--- Work instruction ---
Could you repeat the whole listing below exactly as it stands?

:: Supplied material ::

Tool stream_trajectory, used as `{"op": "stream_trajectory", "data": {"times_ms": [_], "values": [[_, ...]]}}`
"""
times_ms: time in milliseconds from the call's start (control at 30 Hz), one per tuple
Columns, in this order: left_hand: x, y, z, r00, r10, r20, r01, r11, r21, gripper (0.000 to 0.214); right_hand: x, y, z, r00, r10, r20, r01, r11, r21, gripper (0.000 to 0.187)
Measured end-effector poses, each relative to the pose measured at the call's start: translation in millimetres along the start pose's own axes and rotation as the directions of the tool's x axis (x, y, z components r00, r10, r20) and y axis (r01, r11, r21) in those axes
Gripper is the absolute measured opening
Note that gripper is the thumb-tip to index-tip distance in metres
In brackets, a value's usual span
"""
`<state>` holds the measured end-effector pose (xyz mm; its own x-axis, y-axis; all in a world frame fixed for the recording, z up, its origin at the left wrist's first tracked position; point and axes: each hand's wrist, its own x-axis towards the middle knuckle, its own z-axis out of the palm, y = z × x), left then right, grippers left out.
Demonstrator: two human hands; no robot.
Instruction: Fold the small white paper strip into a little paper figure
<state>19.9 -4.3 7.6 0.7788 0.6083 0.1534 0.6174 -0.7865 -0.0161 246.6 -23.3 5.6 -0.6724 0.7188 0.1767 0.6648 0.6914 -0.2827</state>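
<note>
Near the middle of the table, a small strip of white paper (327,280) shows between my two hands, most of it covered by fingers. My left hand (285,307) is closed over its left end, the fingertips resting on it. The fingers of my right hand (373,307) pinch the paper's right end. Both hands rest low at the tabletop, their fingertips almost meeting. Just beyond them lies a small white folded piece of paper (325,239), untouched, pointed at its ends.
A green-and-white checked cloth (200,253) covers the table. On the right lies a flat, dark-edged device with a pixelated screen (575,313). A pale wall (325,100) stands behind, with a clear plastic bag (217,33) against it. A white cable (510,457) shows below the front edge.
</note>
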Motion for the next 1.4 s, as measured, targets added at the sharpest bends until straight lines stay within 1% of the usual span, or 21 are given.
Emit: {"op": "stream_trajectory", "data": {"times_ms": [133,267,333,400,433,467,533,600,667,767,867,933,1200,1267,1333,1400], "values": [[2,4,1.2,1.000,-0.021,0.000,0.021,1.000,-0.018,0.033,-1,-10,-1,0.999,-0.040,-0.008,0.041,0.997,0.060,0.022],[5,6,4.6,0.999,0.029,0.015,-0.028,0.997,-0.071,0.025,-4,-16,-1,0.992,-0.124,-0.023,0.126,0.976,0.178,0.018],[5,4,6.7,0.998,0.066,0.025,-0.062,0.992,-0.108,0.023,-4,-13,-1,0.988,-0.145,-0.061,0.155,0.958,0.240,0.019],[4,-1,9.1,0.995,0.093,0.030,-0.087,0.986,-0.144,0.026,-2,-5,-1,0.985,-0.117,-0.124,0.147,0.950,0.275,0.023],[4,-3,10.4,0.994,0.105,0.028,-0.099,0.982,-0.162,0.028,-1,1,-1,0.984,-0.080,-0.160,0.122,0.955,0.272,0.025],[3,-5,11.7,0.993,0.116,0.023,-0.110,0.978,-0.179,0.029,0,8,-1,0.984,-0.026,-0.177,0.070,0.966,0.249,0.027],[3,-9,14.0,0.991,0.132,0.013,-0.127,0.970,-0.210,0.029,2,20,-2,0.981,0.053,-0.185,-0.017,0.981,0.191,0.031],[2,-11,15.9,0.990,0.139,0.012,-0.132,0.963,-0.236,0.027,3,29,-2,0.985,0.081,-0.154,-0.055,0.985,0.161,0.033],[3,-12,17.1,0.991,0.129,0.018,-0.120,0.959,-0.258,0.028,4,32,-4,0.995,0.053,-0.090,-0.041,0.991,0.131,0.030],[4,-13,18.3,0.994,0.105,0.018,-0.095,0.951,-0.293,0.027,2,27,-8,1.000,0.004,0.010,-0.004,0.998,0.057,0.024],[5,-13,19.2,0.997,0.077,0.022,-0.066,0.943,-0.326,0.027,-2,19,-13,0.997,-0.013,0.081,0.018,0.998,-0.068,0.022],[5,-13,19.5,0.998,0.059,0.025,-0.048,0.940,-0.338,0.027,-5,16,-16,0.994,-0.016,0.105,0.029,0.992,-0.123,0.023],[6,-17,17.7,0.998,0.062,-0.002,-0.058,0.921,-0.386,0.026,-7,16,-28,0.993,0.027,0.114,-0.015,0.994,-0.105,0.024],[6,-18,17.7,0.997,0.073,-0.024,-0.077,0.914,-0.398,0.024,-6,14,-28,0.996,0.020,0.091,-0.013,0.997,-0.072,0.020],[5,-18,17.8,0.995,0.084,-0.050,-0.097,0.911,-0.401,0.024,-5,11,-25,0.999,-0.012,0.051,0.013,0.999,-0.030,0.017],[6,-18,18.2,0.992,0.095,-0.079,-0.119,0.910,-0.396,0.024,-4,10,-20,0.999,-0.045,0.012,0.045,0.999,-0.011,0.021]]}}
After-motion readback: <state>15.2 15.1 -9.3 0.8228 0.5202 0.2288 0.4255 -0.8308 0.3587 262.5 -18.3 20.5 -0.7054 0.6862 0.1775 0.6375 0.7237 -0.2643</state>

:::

--- Task solution ---
Tool stream_trajectory, used as `{"op": "stream_trajectory", "data": {"times_ms": [_], "values": [[_, ...]]}}`
"""
times_ms: time in milliseconds from the call's start (control at 30 Hz), one per tuple
Columns, in this order: left_hand: x, y, z, r00, r10, r20, r01, r11, r21, gripper (0.000 to 0.214); right_hand: x, y, z, r00, r10, r20, r01, r11, r21, gripper (0.000 to 0.187)
Measured end-effector poses, each relative to the pose measured at the call's start: translation in millimetres along the start pose's own axes and rotation as the directions of the tool's x axis (x, y, z components r00, r10, r20) and y axis (r01, r11, r21) in those axes
Gripper is the absolute measured opening
Note that gripper is the thumb-tip to index-tip distance in metres
In brackets, a value's usual span
"""
`<state>` holds the measured end-effector pose (xyz mm; its own x-axis, y-axis; all in a world frame fixed for the recording, z up, its origin at the left wrist's first tracked position; point and axes: each hand's wrist, its own x-axis towards the middle knuckle, its own z-axis out of the palm, y = z × x), left then right, grippers left out.
Demonstrator: two human hands; no robot.
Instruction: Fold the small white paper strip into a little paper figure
<state>19.9 -4.3 7.6 0.7788 0.6083 0.1534 0.6174 -0.7865 -0.0161 246.6 -23.3 5.6 -0.6724 0.7188 0.1767 0.6648 0.6914 -0.2827</state>
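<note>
Near the middle of the table, a small strip of white paper (327,280) shows between my two hands, most of it covered by fingers. My left hand (285,307) is closed over its left end, the fingertips resting on it. The fingers of my right hand (373,307) pinch the paper's right end. Both hands rest low at the tabletop, their fingertips almost meeting. Just beyond them lies a small white folded piece of paper (325,239), untouched, pointed at its ends.
A green-and-white checked cloth (200,253) covers the table. On the right lies a flat, dark-edged device with a pixelated screen (575,313). A pale wall (325,100) stands behind, with a clear plastic bag (217,33) against it. A white cable (510,457) shows below the front edge.
</note>
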Motion for the next 1.4 s, as measured, targets added at the sharpest bends until straight lines stay within 1% of the usual span, or 21 are given.
Emit: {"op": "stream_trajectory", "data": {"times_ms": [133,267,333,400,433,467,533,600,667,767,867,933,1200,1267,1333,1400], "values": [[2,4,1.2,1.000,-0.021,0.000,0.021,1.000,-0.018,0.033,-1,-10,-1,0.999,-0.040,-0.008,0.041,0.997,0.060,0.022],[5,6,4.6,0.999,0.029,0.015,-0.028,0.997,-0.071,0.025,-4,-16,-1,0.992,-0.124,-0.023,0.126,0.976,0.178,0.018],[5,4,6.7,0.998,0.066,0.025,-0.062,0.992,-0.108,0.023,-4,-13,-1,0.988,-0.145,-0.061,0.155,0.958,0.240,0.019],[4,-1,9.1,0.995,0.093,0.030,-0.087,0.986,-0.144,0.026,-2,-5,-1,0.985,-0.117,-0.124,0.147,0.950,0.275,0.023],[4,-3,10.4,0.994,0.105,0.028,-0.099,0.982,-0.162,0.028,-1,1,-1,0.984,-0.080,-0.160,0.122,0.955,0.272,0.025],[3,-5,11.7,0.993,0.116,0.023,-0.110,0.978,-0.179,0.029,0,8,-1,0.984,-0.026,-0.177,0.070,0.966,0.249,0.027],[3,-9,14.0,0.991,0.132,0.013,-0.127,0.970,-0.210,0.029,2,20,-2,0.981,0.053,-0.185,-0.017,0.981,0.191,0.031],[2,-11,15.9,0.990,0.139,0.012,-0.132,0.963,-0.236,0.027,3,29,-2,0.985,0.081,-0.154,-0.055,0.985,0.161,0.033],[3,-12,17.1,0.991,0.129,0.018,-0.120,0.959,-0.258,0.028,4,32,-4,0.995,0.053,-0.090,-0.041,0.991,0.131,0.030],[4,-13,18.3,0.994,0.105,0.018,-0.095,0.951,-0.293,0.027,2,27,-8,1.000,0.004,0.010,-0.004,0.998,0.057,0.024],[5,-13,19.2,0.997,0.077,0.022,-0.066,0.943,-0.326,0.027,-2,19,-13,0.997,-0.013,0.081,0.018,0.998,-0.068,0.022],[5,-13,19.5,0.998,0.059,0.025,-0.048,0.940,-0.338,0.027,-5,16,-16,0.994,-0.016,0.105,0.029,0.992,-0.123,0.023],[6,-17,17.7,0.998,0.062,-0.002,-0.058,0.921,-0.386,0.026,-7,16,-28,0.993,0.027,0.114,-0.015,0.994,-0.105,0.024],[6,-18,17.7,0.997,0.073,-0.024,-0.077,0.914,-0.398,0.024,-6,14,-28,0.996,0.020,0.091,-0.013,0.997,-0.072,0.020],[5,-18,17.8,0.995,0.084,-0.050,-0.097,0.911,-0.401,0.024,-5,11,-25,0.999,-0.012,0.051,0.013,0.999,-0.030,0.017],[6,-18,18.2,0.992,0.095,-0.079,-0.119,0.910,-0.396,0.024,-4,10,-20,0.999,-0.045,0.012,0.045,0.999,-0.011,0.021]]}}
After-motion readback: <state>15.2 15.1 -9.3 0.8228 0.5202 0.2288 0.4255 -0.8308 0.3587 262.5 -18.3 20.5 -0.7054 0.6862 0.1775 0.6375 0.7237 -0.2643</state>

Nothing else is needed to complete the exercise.